> _EXERCISE DIRECTIONS_: Reproduce the whole listing exactly.

>>

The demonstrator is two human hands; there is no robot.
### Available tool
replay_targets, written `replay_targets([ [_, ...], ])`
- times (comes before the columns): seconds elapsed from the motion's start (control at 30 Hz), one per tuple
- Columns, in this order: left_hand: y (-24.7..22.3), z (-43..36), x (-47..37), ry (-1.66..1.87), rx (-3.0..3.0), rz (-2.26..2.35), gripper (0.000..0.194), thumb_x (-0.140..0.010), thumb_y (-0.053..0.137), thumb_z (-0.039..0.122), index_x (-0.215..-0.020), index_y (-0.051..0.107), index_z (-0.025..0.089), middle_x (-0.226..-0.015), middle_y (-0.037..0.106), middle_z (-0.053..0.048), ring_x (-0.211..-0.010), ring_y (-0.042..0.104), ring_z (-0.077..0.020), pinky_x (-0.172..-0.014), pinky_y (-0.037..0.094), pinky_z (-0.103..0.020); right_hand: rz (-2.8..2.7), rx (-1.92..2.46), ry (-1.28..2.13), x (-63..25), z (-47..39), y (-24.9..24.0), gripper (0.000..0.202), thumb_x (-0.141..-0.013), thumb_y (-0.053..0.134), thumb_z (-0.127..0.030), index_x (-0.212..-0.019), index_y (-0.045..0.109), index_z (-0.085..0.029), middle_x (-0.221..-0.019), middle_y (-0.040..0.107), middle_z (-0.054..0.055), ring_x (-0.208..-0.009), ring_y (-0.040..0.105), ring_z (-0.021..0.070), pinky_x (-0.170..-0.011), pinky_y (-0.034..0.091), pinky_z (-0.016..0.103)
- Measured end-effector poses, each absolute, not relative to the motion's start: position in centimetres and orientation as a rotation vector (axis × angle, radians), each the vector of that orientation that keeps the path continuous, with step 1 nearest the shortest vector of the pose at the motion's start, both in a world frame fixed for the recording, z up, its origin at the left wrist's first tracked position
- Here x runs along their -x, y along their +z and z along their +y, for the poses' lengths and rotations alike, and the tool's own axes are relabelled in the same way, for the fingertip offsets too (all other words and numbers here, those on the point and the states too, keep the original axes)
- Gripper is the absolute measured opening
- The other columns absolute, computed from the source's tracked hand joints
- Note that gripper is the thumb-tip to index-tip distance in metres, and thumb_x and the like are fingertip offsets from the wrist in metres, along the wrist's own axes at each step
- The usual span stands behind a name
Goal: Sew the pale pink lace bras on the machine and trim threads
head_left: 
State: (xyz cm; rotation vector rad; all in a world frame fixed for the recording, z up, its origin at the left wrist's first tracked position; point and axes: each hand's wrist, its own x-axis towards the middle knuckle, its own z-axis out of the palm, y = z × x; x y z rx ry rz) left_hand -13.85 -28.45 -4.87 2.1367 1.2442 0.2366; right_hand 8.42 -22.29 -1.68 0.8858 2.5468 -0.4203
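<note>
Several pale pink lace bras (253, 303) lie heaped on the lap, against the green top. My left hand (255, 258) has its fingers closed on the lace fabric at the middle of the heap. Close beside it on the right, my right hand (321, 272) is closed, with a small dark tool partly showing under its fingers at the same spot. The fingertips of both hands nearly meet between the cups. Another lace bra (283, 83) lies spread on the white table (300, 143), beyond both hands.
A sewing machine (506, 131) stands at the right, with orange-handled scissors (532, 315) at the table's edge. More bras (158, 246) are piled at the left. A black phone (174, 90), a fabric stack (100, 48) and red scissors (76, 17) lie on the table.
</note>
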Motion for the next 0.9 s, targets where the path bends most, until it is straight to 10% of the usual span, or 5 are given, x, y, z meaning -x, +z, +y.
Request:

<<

> _RESPONSE AREA_:
The demonstrator is two human hands; there is no robot.
### Available tool
replay_targets, written `replay_targets([ [_, ...], ])`
- times (comes before the columns): seconds elapsed from the motion's start (control at 30 Hz), one per tuple
- Columns, in this order: left_hand: y (-24.7..22.3), z (-43..36), x (-47..37), ry (-1.66..1.87), rx (-3.0..3.0), rz (-2.26..2.35), gripper (0.000..0.194), thumb_x (-0.140..0.010), thumb_y (-0.053..0.137), thumb_z (-0.039..0.122), index_x (-0.215..-0.020), index_y (-0.051..0.107), index_z (-0.025..0.089), middle_x (-0.226..-0.015), middle_y (-0.037..0.106), middle_z (-0.053..0.048), ring_x (-0.211..-0.010), ring_y (-0.042..0.104), ring_z (-0.077..0.020), pinky_x (-0.172..-0.014), pinky_y (-0.037..0.094), pinky_z (-0.103..0.020); right_hand: rz (-2.8..2.7), rx (-1.92..2.46), ry (-1.28..2.13), x (-63..25), z (-47..39), y (-24.9..24.0), gripper (0.000..0.202), thumb_x (-0.141..-0.013), thumb_y (-0.053..0.134), thumb_z (-0.127..0.030), index_x (-0.212..-0.019), index_y (-0.045..0.109), index_z (-0.085..0.029), middle_x (-0.221..-0.019), middle_y (-0.040..0.107), middle_z (-0.054..0.055), ring_x (-0.208..-0.009), ring_y (-0.040..0.105), ring_z (-0.021..0.070), pinky_x (-0.170..-0.011), pinky_y (-0.034..0.091), pinky_z (-0.016..0.103)
- Measured end-effector poses, each absolute, not relative to the motion's start: position in centimetres and orientation as a rotation vector (axis × angle, radians), each the vector of that orientation that keeps the path continuous, with step 1 nearest the shortest vector of the pose at the motion's start, both in a world frame fixed for the recording, z up, its origin at the left wrist's first tracked position
- Here x runs along their -x, y along their +z and z along their +y, for the poses' lengths and rotations alike, and the tool's own axes are relabelled in the same way, for the fingertip offsets too (all other words and numbers here, those on the point and the states too, keep the original axes)
- Gripper is the absolute measured opening
- The other columns absolute, computed from the source's tracked hand joints
- Note that gripper is the thumb-tip to index-tip distance in metres, and thumb_x and the like are fingertip offsets from the wrist in metres, along the wrist's own axes at each step
- The usual span stands behind a name
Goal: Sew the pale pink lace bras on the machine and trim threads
head_left: 
State: (xyz cm; rotation vector rad; all in a world frame fixed for the recording, z up, its origin at the left wrist's first tracked position; point and axes: each hand's wrist, its own x-axis towards the middle knuckle, its own z-axis out of the palm, y = z × x; x y z rx ry rz) left_hand -13.85 -28.45 -4.87 2.1367 1.2442 0.2366; right_hand 8.42 -22.29 -1.68 0.8858 2.5468 -0.4203
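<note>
Several pale pink lace bras (253, 303) lie heaped on the lap, against the green top. My left hand (255, 258) has its fingers closed on the lace fabric at the middle of the heap. Close beside it on the right, my right hand (321, 272) is closed, with a small dark tool partly showing under its fingers at the same spot. The fingertips of both hands nearly meet between the cups. Another lace bra (283, 83) lies spread on the white table (300, 143), beyond both hands.
A sewing machine (506, 131) stands at the right, with orange-handled scissors (532, 315) at the table's edge. More bras (158, 246) are piled at the left. A black phone (174, 90), a fabric stack (100, 48) and red scissors (76, 17) lie on the table.
</note>
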Motion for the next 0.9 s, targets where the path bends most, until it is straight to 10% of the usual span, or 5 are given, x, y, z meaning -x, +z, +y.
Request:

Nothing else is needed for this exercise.